**Task**
Output, word for word, every line from the start of the listing down to and including the line that contains "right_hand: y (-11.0"; include nothing else.

**Provided records**
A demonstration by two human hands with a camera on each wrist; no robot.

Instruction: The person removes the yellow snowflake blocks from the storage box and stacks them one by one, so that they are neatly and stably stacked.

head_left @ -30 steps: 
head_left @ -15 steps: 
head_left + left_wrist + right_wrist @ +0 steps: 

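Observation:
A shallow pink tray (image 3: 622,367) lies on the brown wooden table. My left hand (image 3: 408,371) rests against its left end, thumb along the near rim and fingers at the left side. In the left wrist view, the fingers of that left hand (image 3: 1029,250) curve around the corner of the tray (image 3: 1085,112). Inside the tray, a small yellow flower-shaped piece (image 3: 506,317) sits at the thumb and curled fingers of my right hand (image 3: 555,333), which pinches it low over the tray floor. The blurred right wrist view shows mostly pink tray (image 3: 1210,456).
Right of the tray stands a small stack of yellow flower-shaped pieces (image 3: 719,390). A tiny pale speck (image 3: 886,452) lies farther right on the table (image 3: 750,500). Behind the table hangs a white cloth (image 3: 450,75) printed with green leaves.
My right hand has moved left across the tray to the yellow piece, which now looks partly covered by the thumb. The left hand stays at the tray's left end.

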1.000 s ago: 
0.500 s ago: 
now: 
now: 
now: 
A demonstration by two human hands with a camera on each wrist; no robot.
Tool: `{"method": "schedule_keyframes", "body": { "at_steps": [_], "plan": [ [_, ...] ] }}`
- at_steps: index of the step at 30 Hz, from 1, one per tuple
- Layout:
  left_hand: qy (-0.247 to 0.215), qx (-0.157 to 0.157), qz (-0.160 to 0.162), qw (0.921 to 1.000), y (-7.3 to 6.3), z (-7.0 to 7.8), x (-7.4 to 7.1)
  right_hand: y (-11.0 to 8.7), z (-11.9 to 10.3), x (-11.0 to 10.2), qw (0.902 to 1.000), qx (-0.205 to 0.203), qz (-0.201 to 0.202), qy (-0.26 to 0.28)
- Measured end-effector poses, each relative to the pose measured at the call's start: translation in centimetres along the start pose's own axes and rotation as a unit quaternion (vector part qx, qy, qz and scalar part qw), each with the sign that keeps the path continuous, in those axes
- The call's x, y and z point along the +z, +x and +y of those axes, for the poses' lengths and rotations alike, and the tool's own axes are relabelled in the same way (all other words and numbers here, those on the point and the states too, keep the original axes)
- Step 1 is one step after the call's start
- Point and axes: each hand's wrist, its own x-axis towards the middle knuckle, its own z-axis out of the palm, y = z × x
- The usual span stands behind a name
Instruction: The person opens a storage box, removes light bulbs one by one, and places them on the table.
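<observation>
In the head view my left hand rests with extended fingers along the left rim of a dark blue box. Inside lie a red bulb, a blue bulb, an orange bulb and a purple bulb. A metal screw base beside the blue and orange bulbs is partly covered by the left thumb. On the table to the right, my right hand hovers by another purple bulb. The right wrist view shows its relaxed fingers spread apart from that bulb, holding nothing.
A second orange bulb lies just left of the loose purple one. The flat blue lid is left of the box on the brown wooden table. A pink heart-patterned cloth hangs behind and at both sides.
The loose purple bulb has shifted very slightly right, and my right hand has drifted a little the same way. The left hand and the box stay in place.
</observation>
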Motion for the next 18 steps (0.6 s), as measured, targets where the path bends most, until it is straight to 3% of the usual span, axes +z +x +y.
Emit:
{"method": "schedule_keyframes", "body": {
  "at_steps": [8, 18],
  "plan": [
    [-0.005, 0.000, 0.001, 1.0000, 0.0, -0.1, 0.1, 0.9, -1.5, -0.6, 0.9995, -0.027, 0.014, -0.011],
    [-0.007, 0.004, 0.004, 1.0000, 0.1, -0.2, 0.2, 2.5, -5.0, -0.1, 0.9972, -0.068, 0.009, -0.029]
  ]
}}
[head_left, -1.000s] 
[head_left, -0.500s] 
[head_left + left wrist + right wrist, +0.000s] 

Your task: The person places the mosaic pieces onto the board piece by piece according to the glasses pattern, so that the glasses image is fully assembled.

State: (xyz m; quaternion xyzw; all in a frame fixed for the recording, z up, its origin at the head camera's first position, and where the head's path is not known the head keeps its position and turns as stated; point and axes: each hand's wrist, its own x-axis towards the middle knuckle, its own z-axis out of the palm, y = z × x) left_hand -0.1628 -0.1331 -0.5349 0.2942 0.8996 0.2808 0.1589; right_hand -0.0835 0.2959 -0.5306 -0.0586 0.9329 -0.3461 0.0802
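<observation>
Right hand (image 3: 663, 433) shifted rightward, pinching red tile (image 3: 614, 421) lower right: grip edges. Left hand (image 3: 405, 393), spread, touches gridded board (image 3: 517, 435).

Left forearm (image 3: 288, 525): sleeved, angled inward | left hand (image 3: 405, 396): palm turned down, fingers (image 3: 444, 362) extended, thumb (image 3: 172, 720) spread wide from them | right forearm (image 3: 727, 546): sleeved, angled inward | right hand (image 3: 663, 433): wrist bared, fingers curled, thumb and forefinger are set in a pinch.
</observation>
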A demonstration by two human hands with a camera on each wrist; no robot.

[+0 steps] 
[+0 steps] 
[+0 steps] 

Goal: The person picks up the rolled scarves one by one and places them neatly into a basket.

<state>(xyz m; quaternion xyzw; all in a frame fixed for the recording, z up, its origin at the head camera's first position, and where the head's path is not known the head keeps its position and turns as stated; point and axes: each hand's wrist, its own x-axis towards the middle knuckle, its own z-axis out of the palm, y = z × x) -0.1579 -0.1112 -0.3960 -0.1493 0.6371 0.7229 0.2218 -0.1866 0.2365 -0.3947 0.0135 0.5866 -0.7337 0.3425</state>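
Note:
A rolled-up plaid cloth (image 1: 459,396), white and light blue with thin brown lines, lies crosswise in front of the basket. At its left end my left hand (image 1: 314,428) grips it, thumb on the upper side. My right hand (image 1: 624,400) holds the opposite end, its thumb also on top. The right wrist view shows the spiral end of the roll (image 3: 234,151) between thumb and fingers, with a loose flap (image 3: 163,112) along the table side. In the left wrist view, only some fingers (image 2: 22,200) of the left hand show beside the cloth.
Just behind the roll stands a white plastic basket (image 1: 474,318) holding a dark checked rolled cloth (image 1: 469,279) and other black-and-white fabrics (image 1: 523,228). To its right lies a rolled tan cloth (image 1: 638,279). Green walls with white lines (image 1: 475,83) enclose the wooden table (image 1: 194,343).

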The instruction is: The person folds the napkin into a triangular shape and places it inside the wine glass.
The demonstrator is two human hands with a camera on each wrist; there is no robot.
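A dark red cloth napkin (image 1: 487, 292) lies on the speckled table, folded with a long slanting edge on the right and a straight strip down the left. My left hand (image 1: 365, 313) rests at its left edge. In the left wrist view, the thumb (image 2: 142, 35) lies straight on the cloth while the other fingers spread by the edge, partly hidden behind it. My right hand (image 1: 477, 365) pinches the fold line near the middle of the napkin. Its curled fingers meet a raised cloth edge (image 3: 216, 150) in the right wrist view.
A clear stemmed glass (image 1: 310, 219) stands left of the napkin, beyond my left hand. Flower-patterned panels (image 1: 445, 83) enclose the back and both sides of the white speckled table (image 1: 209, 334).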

**Solution for this task**
A demonstration by two human hands with a camera on each wrist; no robot.

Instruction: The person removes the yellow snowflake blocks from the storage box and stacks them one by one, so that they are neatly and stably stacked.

head_left @ -30 steps: 
head_left @ -15 steps: 
head_left + left_wrist + right_wrist @ +0 steps: 

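Observation:
A shallow pink tray (image 3: 622,367) lies on the brown wooden table. My left hand (image 3: 408,371) rests against its left end, thumb along the near rim and fingers at the left side. In the left wrist view, the fingers of that left hand (image 3: 1029,250) curve around the corner of the tray (image 3: 1085,112). Inside the tray, a small yellow flower-shaped piece (image 3: 506,317) sits at the thumb and curled fingers of my right hand (image 3: 555,333), which pinches it low over the tray floor. The blurred right wrist view shows mostly pink tray (image 3: 1210,456).
Right of the tray stands a small stack of yellow flower-shaped pieces (image 3: 719,390). A tiny pale speck (image 3: 886,452) lies farther right on the table (image 3: 750,500). Behind the table hangs a white cloth (image 3: 450,75) printed with green leaves.
My right hand has moved left across the tray to the yellow piece, which now looks partly covered by the thumb. The left hand stays at the tray's left end.
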
1.000 s ago: 
0.500 s ago: 
now: 
now: 
now: 
A demonstration by two human hands with a camera on each wrist; no robot.
Tool: `{"method": "schedule_keyframes", "body": { "at_steps": [_], "plan": [ [_, ...] ] }}`
- at_steps: index of the step at 30 Hz, from 1, one per tuple
- Layout:
  left_hand: qy (-0.247 to 0.215), qx (-0.157 to 0.157), qz (-0.160 to 0.162), qw (0.921 to 1.000), y (-7.3 to 6.3), z (-7.0 to 7.8), x (-7.4 to 7.1)
  right_hand: y (-11.0 to 8.7), z (-11.9 to 10.3), x (-11.0 to 10.2), qw (0.902 to 1.000), qx (-0.205 to 0.203), qz (-0.201 to 0.202), qy (-0.26 to 0.28)

No additional answer text is required.